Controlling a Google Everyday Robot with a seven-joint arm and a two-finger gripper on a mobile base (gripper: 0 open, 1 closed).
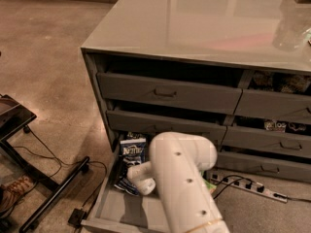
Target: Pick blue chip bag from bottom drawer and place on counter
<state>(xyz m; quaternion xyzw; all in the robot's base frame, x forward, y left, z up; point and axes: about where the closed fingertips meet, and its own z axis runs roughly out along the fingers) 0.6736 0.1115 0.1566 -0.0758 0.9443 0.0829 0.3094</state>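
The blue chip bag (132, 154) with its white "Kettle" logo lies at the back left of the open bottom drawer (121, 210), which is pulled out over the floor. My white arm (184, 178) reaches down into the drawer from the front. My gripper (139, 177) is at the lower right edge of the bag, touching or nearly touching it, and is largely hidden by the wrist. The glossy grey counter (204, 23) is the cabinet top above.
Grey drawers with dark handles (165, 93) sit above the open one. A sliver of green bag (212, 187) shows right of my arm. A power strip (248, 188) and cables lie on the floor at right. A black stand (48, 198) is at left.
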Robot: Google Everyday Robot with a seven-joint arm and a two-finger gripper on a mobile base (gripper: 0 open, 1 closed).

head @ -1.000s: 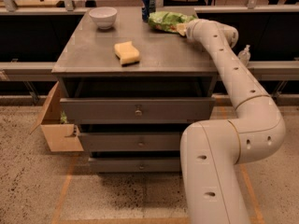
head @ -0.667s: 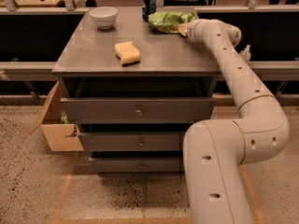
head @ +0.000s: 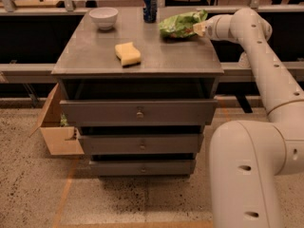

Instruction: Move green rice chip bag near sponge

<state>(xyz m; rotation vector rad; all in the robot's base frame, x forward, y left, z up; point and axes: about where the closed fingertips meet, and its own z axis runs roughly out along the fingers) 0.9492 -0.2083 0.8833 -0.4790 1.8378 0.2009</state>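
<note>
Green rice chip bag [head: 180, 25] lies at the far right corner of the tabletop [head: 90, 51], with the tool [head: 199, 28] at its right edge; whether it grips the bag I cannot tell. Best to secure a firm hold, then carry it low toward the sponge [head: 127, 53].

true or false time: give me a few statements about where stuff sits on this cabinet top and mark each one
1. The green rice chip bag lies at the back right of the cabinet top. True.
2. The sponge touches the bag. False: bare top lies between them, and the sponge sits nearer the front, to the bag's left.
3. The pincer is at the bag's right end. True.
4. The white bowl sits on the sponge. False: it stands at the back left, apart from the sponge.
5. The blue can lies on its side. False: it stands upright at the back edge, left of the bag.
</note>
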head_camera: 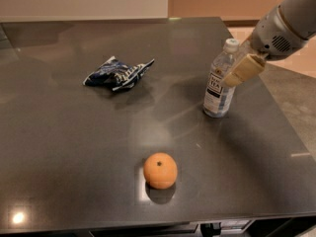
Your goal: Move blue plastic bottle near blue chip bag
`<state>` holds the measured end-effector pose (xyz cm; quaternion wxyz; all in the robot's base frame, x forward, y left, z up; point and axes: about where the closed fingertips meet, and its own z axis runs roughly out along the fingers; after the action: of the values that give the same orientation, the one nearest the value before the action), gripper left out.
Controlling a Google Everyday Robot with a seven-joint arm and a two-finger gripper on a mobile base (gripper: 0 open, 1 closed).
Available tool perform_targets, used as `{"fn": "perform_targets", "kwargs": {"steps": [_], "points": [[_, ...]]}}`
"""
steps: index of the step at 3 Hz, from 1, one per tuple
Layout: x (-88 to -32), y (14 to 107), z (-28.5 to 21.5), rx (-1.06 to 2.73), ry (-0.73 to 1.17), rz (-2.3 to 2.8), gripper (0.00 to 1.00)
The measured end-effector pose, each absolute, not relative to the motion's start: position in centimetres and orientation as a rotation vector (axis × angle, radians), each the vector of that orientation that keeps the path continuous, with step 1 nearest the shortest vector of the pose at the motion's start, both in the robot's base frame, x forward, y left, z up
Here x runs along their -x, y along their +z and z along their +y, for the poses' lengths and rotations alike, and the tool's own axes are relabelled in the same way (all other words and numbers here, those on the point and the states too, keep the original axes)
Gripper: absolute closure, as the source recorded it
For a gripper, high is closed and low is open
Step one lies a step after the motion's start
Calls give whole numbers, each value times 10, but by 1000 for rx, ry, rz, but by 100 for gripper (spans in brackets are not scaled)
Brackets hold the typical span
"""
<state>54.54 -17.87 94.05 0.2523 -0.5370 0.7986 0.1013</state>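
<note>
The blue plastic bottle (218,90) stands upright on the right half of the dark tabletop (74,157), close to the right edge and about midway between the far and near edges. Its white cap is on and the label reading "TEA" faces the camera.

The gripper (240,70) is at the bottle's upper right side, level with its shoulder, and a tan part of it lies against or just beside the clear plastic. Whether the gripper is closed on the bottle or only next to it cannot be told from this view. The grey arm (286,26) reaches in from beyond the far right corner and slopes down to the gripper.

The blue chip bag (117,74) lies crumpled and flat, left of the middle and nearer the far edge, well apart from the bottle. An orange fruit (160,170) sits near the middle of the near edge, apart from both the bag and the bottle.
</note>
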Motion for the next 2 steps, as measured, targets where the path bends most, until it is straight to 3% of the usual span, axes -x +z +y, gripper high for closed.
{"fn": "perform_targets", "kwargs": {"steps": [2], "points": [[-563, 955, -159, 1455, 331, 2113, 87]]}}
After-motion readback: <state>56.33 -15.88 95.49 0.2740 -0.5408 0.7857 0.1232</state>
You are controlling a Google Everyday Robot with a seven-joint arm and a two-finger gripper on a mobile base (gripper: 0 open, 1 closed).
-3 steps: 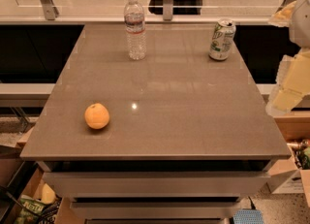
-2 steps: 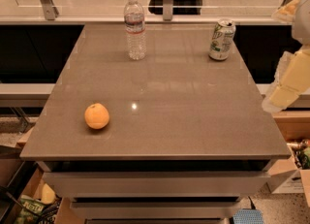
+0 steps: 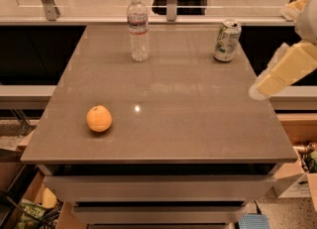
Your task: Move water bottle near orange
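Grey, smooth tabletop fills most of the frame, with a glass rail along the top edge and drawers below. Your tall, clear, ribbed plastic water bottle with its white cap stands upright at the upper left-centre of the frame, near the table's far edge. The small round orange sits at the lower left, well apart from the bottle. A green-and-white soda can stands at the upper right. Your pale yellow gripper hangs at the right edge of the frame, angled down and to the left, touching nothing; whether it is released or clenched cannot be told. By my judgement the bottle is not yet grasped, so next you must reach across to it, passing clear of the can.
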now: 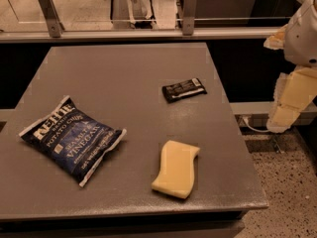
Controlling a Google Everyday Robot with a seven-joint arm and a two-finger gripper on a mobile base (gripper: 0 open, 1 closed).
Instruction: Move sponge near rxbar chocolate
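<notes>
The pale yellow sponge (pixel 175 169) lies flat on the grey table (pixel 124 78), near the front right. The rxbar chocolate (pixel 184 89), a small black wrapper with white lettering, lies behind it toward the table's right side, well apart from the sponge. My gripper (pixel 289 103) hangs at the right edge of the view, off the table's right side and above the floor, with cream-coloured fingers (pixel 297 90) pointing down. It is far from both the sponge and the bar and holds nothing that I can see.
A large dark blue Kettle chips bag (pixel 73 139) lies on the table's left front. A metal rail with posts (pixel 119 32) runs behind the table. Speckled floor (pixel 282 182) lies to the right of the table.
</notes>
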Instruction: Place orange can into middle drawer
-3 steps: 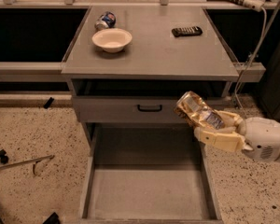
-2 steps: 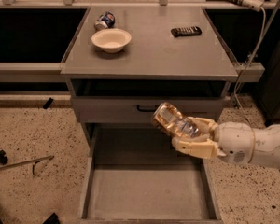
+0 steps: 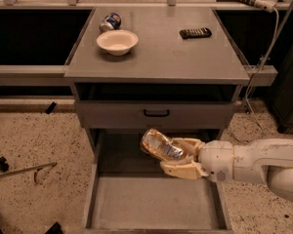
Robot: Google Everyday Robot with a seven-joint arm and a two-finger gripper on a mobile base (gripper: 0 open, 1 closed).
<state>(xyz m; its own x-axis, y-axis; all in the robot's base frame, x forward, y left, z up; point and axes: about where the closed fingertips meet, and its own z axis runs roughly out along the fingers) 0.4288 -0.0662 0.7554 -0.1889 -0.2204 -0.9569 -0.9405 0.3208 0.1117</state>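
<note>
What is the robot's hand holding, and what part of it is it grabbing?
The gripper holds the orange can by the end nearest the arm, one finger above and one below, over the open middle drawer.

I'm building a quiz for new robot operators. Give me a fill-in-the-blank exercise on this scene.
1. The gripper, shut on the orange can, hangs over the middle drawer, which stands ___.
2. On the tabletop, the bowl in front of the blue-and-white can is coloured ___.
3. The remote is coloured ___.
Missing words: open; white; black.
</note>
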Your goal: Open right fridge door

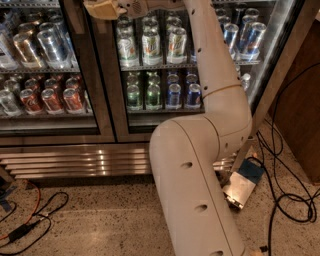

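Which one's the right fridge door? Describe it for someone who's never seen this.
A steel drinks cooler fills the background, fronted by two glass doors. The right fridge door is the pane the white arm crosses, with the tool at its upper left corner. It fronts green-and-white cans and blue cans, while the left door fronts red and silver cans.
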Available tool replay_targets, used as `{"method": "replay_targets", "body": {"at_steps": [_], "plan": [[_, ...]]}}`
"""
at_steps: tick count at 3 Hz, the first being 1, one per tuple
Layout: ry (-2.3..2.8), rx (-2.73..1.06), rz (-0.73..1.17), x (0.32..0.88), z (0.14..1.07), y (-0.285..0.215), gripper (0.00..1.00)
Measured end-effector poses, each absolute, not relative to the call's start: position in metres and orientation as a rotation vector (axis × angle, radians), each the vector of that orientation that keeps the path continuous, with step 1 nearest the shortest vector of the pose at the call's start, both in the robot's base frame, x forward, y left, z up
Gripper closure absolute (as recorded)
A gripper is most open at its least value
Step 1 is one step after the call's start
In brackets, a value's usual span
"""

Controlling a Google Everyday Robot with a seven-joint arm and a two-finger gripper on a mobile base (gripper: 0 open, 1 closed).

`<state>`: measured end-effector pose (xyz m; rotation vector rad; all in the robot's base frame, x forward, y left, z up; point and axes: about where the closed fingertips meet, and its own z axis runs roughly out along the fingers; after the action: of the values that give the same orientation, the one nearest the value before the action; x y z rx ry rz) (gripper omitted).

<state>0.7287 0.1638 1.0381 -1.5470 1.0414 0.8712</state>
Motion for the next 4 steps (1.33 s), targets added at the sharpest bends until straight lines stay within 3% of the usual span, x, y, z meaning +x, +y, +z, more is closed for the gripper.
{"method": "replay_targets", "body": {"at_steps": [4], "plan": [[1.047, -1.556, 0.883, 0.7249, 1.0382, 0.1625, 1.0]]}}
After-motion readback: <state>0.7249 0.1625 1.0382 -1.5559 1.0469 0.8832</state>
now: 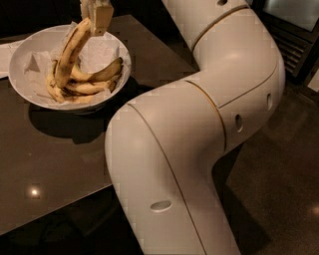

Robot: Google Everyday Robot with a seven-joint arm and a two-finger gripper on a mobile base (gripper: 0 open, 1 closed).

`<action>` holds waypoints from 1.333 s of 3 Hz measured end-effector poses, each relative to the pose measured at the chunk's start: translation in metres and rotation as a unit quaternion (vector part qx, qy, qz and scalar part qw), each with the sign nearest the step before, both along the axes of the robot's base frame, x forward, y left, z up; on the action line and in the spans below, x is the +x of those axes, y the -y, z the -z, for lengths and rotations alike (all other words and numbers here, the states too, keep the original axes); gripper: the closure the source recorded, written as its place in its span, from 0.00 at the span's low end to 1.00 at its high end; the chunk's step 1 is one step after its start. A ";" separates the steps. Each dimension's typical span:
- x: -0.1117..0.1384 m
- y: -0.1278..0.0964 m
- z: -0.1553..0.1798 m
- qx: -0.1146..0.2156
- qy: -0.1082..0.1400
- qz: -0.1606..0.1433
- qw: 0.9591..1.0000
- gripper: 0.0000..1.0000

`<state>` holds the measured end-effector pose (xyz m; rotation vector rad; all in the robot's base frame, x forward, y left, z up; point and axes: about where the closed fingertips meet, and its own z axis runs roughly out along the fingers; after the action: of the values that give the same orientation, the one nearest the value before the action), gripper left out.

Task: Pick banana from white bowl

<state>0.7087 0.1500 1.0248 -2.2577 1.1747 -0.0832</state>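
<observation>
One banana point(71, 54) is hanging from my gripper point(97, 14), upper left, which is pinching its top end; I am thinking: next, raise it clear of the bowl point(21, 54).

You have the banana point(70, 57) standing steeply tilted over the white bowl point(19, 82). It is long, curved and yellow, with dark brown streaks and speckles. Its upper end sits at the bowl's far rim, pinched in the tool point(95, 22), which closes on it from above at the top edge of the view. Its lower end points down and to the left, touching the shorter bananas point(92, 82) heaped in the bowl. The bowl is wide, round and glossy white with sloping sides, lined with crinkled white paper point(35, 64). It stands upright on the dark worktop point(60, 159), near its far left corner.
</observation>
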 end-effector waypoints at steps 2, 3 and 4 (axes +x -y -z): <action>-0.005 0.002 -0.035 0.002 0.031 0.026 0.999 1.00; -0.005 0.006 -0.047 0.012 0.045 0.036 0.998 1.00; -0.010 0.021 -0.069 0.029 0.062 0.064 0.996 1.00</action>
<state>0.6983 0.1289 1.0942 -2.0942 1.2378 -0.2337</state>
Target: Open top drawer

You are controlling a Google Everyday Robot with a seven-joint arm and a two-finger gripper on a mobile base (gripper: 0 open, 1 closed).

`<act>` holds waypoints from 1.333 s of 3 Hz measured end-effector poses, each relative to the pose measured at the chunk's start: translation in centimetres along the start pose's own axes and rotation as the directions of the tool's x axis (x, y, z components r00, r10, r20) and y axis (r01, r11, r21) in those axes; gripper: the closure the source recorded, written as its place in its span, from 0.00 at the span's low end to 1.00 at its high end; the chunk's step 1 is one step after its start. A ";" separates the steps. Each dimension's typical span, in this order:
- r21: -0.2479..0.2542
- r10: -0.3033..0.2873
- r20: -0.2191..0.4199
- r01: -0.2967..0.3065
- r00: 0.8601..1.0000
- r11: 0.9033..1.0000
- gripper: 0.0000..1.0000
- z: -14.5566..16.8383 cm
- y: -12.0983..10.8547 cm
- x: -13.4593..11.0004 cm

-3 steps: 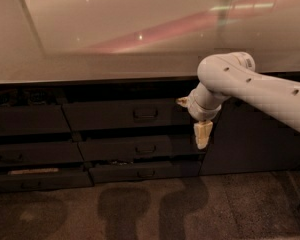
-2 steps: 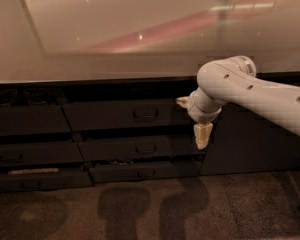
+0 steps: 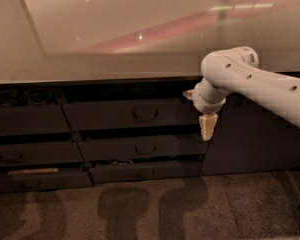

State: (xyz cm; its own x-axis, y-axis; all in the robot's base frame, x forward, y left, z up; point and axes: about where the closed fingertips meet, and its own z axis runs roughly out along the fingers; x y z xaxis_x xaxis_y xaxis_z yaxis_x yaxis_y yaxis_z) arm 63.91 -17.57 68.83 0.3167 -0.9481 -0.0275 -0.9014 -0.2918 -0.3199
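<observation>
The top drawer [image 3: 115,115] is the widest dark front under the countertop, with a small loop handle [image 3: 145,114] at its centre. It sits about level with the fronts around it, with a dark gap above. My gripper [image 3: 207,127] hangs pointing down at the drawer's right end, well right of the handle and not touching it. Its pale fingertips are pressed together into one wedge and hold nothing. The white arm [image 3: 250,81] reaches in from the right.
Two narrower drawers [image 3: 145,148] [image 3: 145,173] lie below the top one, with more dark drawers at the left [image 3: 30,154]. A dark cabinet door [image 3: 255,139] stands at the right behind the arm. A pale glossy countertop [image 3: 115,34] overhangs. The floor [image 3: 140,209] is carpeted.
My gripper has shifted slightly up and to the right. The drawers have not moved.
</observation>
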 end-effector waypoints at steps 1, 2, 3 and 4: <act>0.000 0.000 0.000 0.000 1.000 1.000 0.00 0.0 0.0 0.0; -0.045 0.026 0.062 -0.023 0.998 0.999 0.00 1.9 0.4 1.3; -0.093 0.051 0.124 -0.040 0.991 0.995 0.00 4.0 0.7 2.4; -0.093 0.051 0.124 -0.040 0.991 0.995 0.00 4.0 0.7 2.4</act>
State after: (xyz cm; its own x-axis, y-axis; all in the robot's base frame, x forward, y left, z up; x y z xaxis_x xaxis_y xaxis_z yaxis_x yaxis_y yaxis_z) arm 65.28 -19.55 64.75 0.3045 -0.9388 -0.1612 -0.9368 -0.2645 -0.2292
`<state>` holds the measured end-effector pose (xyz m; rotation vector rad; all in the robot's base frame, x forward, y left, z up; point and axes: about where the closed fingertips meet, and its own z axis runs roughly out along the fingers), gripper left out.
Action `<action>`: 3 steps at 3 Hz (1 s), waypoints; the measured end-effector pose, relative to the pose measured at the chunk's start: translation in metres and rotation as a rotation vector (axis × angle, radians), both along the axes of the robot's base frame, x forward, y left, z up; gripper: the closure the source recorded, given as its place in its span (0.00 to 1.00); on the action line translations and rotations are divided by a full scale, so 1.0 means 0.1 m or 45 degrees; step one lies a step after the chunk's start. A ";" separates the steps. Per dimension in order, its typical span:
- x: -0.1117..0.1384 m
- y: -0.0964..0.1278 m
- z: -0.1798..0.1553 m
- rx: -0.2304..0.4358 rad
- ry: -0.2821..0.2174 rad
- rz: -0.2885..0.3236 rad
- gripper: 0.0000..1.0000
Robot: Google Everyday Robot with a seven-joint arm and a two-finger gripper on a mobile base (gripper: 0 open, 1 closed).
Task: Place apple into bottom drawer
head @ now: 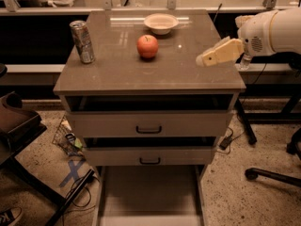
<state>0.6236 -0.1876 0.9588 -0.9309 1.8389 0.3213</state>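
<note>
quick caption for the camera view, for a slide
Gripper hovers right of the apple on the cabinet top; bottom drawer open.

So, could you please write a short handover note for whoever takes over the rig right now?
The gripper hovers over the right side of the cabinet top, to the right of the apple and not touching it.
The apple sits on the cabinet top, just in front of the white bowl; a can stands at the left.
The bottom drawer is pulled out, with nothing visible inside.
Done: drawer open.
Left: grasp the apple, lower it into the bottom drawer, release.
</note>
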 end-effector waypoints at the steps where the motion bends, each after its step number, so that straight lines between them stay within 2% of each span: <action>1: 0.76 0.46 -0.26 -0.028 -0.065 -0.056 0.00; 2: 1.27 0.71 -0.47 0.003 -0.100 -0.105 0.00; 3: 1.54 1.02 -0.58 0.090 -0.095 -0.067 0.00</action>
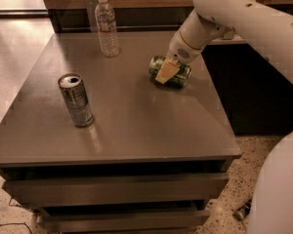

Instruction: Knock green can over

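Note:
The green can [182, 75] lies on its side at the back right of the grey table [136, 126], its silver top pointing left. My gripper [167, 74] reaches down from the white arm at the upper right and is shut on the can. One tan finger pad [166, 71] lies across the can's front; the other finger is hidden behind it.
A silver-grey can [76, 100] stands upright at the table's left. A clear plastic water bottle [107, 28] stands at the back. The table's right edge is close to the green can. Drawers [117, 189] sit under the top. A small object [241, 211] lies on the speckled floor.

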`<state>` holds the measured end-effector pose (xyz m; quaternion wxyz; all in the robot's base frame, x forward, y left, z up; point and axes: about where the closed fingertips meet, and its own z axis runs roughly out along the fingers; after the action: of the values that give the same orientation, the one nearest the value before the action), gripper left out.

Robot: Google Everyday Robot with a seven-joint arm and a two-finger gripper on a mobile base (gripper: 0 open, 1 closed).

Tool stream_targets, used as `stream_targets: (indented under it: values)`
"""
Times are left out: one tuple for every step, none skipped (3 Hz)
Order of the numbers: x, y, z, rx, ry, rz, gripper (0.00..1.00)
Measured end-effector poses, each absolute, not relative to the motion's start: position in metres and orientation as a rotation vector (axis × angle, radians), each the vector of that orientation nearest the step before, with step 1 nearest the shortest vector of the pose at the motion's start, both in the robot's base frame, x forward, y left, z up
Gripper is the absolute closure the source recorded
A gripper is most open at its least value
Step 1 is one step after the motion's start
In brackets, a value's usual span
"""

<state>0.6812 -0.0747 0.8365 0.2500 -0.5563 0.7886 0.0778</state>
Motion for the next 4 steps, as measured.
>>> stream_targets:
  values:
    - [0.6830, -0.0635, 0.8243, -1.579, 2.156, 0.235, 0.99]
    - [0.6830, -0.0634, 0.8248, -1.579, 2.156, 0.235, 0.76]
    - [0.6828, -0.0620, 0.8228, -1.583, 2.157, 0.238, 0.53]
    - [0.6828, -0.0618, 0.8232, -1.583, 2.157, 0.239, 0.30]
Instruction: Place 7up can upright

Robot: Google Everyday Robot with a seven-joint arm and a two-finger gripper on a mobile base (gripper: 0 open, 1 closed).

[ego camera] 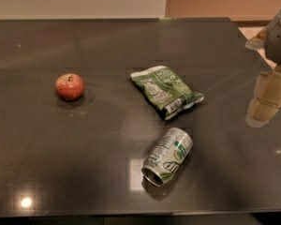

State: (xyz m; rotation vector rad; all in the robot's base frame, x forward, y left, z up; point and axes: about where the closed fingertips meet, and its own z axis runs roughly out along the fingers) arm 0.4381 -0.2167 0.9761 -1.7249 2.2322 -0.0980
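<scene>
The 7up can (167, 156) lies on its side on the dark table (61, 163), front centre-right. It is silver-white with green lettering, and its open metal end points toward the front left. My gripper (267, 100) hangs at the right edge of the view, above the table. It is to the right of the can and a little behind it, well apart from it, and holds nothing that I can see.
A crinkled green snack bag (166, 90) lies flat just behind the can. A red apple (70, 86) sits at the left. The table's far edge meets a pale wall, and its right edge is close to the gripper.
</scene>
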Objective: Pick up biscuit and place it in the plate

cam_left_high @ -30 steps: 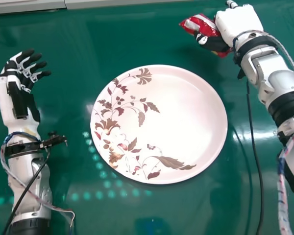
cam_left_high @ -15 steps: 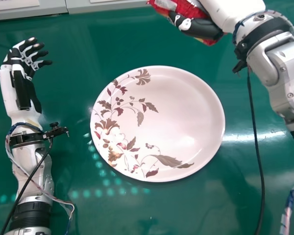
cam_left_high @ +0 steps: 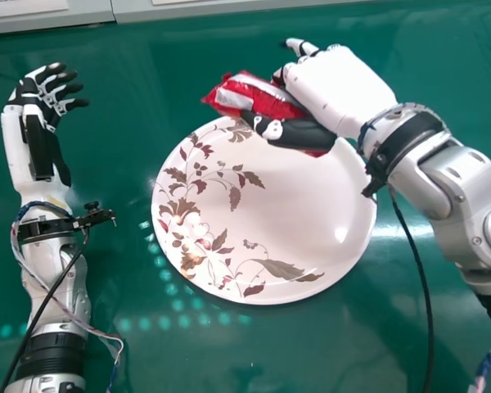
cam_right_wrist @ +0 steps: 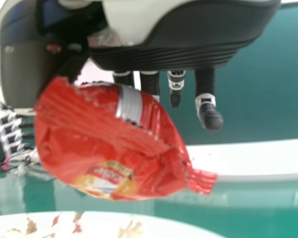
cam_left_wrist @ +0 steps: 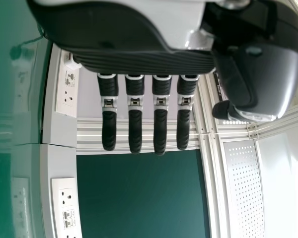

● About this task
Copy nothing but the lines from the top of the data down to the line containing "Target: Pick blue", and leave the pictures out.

● Reply
Controlling a Google Everyday Robot with a seven-joint arm and a two-finger gripper on a mobile base (gripper: 0 open, 1 closed).
Target: Pick blue chip bag from bottom drawer and place on counter

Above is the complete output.